Would anybody argue with the assertion that Manny Pacquiao and Floyd Mayweather jnr are the two best pound-for-pound boxers on the planet right now?
You can add further spice to that by making Manny Pacquiao the world’s best active offensive fighter, and Mayweather the best active defensive boxer. You’ve got the irresistable force against the untouchable target (one can’t call Mayweather the unmovable object).
Fans should be relishing the prospect of a match-up between these two men. Until Mayweather retired, after hammering Ricky Hatton, he was the pound-for-pound king. In his absence, that title has been usurped by Pacquiao.
How often has boxing really seen two fighters at their prime facing off? When last did pugilism see the world’s two best fighters trading blows legitimately in the same division?
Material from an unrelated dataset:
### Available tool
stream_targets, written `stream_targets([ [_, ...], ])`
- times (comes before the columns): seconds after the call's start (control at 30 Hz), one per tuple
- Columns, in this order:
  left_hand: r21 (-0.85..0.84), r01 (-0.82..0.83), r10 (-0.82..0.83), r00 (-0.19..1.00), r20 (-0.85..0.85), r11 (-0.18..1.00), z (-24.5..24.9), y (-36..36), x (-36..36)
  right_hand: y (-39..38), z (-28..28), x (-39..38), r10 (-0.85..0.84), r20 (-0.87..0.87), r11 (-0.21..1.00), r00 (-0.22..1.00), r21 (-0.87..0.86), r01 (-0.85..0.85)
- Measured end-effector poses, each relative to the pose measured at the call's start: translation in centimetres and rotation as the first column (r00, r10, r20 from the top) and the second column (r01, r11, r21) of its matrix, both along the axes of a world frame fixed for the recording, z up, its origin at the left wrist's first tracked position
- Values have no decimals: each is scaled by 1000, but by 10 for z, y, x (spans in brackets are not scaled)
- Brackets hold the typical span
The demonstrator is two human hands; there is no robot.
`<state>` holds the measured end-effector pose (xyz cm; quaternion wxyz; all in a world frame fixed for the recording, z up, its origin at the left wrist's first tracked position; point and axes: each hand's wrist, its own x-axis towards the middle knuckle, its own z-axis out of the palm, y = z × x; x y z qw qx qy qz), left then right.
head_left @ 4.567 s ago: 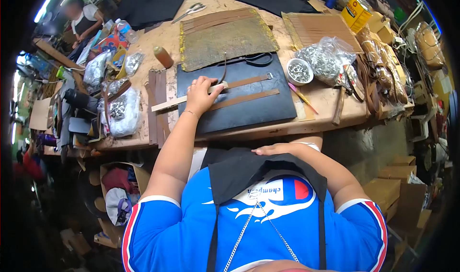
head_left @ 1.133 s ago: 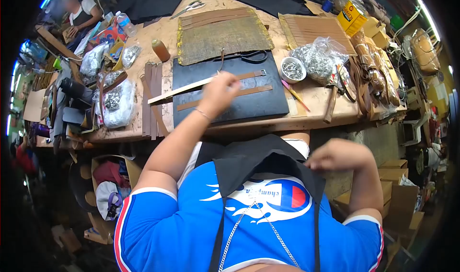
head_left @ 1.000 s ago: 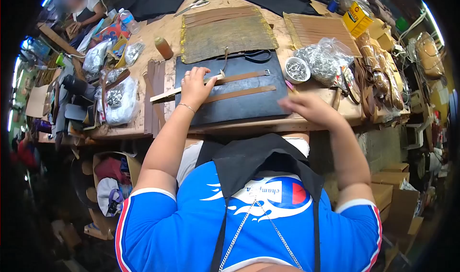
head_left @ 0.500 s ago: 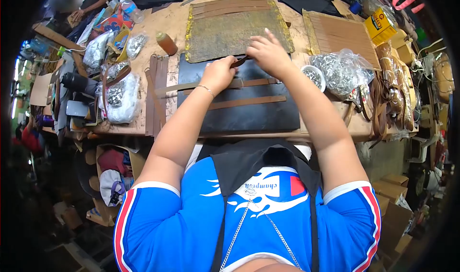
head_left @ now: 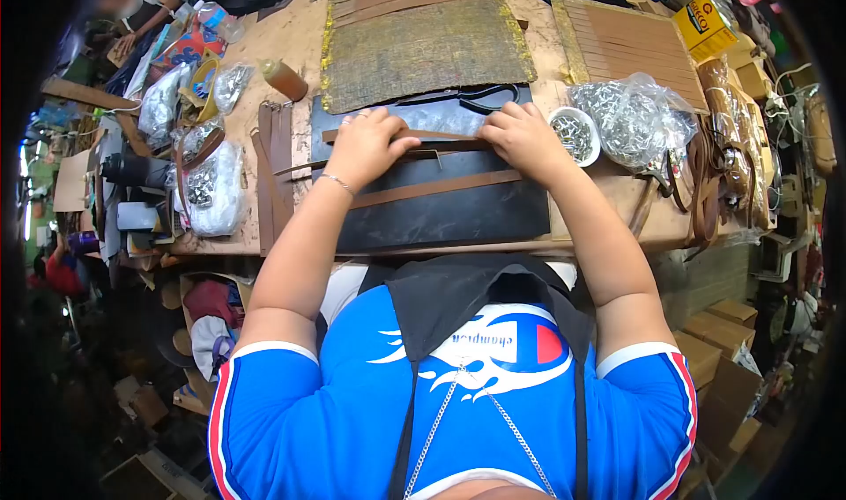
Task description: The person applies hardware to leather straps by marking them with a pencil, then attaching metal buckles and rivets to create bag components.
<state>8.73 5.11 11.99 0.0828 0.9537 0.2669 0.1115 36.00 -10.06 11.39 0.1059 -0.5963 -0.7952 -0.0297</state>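
A brown leather strip (head_left: 448, 136) stretches between my two hands above the black board (head_left: 441, 218). My left hand (head_left: 366, 145) is closed on its left part, and the strip's end pokes out past the fingers. At the right end, the fingers of my right hand (head_left: 526, 139) pinch it. Just below runs a second, darker strip (head_left: 454, 147), partly hidden by my left hand. A third brown strip (head_left: 436, 187) lies across the board nearer to me. Behind my hands rests a tool with black curved handles (head_left: 493, 105).
A worn mat (head_left: 423, 46) carrying brown strips lies behind the board. To the right are a white tub of metal hardware (head_left: 575, 137) and a bag of hardware (head_left: 630, 121). More strips (head_left: 275, 174) and an amber bottle (head_left: 285, 81) sit left. Another person (head_left: 145, 11) is at the far left.
My hands have moved apart and nearer to me, the strip now stretched between them. The black-handled tool has come into sight behind them. My view has shifted slightly.
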Motion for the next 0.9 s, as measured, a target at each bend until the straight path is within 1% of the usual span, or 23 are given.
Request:
stream_targets([
  [0.03, 3, -3, 3, 1000, 0, 1000, -1, -4, 2, -4, -2, -1, 3, 0, 1000, 1000, 3, -3],
  [0.1, 1, -101, 101, 992, -79, 995, -2, -11, 6, -9, -12, -4, -35, -185, 998, 982, 48, 45],
  [0.13, 1, -102, 102, 992, -78, 995, -3, -15, 10, -9, -17, -6, -34, -184, 998, 982, 49, 44],
  [0.2, 51, -75, 75, 997, 9, 996, -4, -20, 22, -7, -22, -6, -151, -212, 989, 966, -44, 144],
  [0.23, 76, -65, 61, 997, 51, 995, -5, -25, 29, -5, -19, -6, -149, -210, 989, 966, -42, 144],
  [0.27, 92, -19, 9, 995, 103, 996, -12, -30, 38, -3, -16, -4, -155, -232, 981, 960, -149, 123],
  [0.3, 83, 64, -71, 994, 84, 995, -11, -35, 47, -1, -11, -3, -163, -250, 963, 954, -250, 99],
  [0.33, 108, 104, -120, 982, 149, 989, -16, -41, 59, 0, -7, -1, -158, -247, 965, 956, -243, 96],
  [0.37, 135, 141, -168, 963, 211, 981, -21, -44, 69, 1, -4, 0, -180, -378, 964, 908, -251, 86],
  [0.4, 140, 134, -163, 963, 213, 981, -18, -46, 78, 2, 0, -1, -199, -500, 963, 843, -259, 73],
  [0.43, -13, 136, -132, 979, 157, 991, -12, -45, 86, 1, 15, -3, -193, -596, 972, 779, -224, 70],
  [0.47, -169, 123, -108, 989, 97, 978, -5, -41, 89, 2, 27, -3, -210, -649, 973, 731, -209, 93],
  [0.5, -234, 198, -171, 976, 131, 952, 10, -32, 90, 4, 36, -1, -223, -701, 973, 678, -198, 115],
  [0.53, -271, 174, -129, 976, 176, 947, 25, -23, 91, 8, 41, 3, -206, -762, 979, 614, -150, 142],
  [0.57, -309, 152, -85, 972, 219, 939, 41, -16, 90, 7, 58, 2, -144, -775, 987, 615, -67, 146],
  [0.63, -184, 114, -35, 922, 386, 976, 77, -2, 78, 9, 81, -14, -25, -878, 950, 479, 129, 285],
  [0.67, -77, 152, -95, 864, 495, 985, 96, 11, 68, 10, 84, -20, -18, -877, 953, 480, 131, 275],
  [0.7, 36, 179, -165, 790, 590, 983, 114, 23, 52, 10, 87, -25, -9, -895, 944, 445, 139, 299],
  [0.73, -56, 264, -138, 661, 737, 963, 133, 28, 35, 10, 89, -30, 0, -912, 935, 410, 145, 324],
  [0.77, -126, 365, -85, 511, 855, 923, 152, 33, 14, 10, 85, -35, 4, -911, 935, 412, 149, 320],
  [0.83, -153, 180, 15, 598, 802, 972, 186, 44, -60, 9, 69, -45, -58, -806, 980, 589, 65, 186],
  [0.87, -205, 203, 52, 576, 816, 958, 198, 35, -90, 6, 69, -51, -40, -709, 993, 704, 49, 105],
  [0.9, -313, 98, 221, 517, 827, 945, 210, 19, -114, 7, 55, -52, -25, -659, 999, 752, 2, 35],
])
Probably not since the 1980s – when Sugar Ray Leonard, Thomas Hearns, Roberto Duran and Marvin Hagler fought each other in a stunning series of battles. They fought, they won, they lost … and they all became legends! The winners needed the losers.
In the 1970s it was the same in the heavyweight division, with Muhammad Ali, Joe Frazier, George Foreman and Ken Norton all winning and losing. That’s how they became legends.
Sure, I may have overlooked some fights along the way, but in boxing it is rare to get top performers in the same weight division at the same time. Think about it, Evander Holyfield and Mike Tyson were past their best when they met Lennox Lewis.
Joe Louis was an old man when he got smashed by Rocky Marciano, although if you examine the damage on Marciano’s face by the end of the fight, you have to wonder what might have happened if Louis had been at his best.
More often than not, fighters are not at their peak. Bernard Hopkins was still relatively wet behind the ears when he took on Roy Jones jnr. In the 1990s we had Oscar De La Hoya, Felix Trinidad, Ike Quartey, Shane Mosley and Vernon Forrest, but none of them quite reached the heights of Leonard, Hearns and Duran before them (at least in my eyes).
As a mainstream sport boxing has lost much ground in the past decades. The worst thing that can happen is if the promoters and TV bosses fail to organise the Pacquiao v Mayweather showdown. Boxing needs this fight to happen.
And both Pacquiao and Mayweather need this fight. The winner will earn bragging rights as the pound-for-pound champion, but he can only do that with the other guy in the ring.
Greatness beckons both; Pacquiao and Mayweather need each other.